At least for once the victims are benefiting from all the political rivalry for reconition. This article from the bbc sums it up nicely. Public opinion has pulled the politicians along behind them and I know that seems harsh but who cares as long as the aid gets to the people that need it.

And jm459 this could explain the reasons why it is while charity should start at home for the politicians it doesnt.

bbc news source

Big pledges yield benefits for donors

By John Simpson
BBC world affairs editor


It has taken George W Bush some days to realise what ordinary people want their leaders to do at times of great international suffering. To be fair, he's by no means the only one.

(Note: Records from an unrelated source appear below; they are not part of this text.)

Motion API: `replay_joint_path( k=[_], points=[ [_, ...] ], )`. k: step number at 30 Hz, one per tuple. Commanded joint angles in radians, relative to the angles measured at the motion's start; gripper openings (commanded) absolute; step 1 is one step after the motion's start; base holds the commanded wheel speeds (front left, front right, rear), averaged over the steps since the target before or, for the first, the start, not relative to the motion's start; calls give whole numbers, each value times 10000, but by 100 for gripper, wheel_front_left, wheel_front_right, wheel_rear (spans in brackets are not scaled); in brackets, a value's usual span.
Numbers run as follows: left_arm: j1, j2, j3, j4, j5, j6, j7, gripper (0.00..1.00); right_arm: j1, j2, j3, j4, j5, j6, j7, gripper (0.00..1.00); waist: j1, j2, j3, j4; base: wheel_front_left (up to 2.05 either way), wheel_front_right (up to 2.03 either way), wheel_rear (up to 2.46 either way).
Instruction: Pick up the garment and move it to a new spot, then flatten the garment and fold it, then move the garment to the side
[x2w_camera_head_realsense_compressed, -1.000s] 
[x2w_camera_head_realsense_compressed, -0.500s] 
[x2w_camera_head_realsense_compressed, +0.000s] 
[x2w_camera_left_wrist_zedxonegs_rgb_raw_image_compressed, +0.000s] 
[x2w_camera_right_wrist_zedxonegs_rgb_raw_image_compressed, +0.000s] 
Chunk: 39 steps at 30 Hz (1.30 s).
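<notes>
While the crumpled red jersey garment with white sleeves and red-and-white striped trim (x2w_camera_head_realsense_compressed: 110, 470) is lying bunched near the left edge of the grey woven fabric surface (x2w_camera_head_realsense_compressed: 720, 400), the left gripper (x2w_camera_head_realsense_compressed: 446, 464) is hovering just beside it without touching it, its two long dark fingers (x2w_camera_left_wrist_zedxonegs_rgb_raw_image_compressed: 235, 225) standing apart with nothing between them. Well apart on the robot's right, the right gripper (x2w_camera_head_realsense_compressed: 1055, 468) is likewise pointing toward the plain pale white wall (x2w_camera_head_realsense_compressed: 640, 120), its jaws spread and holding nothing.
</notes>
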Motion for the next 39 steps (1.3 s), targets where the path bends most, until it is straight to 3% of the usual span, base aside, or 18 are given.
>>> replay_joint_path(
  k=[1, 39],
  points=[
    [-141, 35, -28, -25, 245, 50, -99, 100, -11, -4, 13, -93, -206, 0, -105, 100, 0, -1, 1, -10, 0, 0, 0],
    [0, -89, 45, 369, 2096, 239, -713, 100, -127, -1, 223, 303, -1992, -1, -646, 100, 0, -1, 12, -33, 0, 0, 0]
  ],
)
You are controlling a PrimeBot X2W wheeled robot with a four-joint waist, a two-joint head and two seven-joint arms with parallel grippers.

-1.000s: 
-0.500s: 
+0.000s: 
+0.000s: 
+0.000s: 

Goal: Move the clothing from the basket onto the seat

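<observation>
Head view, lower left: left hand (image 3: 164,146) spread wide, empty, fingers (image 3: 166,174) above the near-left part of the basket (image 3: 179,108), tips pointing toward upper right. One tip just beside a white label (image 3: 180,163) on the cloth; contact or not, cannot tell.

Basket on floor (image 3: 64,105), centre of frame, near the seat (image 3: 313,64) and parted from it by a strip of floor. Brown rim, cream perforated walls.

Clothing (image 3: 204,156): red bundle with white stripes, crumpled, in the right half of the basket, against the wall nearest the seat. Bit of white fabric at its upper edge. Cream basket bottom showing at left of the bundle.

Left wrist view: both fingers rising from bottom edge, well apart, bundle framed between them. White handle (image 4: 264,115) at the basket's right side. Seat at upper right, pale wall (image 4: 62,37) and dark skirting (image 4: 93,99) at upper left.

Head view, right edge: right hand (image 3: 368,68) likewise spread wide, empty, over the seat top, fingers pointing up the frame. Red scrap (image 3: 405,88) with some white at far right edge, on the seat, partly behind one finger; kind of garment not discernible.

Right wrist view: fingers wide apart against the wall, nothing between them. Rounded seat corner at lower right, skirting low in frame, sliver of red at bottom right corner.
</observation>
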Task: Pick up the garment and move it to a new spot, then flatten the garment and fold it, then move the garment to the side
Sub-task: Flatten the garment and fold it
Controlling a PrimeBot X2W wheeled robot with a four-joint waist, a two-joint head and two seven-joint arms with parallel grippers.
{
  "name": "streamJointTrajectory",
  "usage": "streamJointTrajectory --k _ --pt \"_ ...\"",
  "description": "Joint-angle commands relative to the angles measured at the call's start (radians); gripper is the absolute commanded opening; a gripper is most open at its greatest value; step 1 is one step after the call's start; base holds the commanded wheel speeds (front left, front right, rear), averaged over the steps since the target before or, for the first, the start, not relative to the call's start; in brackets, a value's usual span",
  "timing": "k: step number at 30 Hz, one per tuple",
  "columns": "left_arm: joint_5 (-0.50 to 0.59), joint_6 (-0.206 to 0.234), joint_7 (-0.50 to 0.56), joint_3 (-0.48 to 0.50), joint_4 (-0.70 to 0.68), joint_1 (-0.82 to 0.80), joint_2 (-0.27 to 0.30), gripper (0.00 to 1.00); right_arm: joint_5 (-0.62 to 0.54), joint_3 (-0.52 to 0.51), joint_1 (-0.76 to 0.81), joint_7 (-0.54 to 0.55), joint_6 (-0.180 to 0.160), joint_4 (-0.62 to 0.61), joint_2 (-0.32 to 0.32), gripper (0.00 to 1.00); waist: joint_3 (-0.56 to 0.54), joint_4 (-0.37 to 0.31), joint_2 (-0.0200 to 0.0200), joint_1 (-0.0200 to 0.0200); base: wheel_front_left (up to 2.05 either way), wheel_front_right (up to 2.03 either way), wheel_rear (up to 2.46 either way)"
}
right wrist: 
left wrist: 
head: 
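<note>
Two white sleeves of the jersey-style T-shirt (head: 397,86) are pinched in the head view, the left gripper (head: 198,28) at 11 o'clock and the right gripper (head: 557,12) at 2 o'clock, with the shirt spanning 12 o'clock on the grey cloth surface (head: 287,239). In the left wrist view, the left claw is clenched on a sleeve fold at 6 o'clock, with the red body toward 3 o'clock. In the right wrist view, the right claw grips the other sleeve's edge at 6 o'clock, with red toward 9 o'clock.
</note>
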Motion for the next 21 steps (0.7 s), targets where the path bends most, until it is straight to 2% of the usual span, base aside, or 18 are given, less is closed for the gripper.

Many people have lost everything in the disaster.
Tony Blair and leaders from countries as far apart as Japan and Scandinavia, mostly off duty for the holidays, have also been accused of slowness and stinginess.

Now President Bush is starting to move, pledging $350m in total aid, sending 1,500 US marines to Sri Lanka, and a dozen naval vessels and 40 helicopters to the region; and of course his brother, Florida governor Jeb Bush.

UN snub

Up to now there has been a certain amount of political jostling between Mr Bush and the UN Secretary General, Kofi Annan, over who should take the lead in dealing with the disaster.
Mr Bush and his strongest supporters detest Kofi Annan for denouncing last year's invasion of Iraq as illegal.
It looked very much as though Mr Bush's initial proposal of an ad-hoc coalition of four countries to sort out the tsunami disaster was intended as a deliberate snub to the UN, which actually has some experience of these things, such as last year's earthquake in Iran.

Plus it has groups of officials ready to deal with crisis like this one.
The standard opinion inside the Bush administration is that the UN is useless in dealing with international crisis.
It is not necessarily true, but it is an article of faith for just about everyone on the right of American politics.

Perhaps, too, there was a bit of feeling in the White House that the countries most affected by the disaster were all a bit questionable - Indonesia, with its strong Islamic tradition, say, or India, which has been traditionally wary of the US.

Political currency

But that initial phase of slowness and unwillingness to spend money is finished; now governments are falling over themselves to show how concerned they are.
In other words, they have spotted that there are real advantages in being generous.

So we are now starting to see all sorts of examples: Pakistan donating money to India, its great rival, only two years since they were waving nuclear weapons at one another, and Japan leapfrogging the Europeans and Americans and announcing a $500m aid package.

Suddenly aid has become deeply politicised.
These are the times when government aid buys respect, influence and the support of voters back home.
It is the politics of the big gesture, and if that sounds unduly cynical, the fact is that big gestures are precisely what is required at times like these.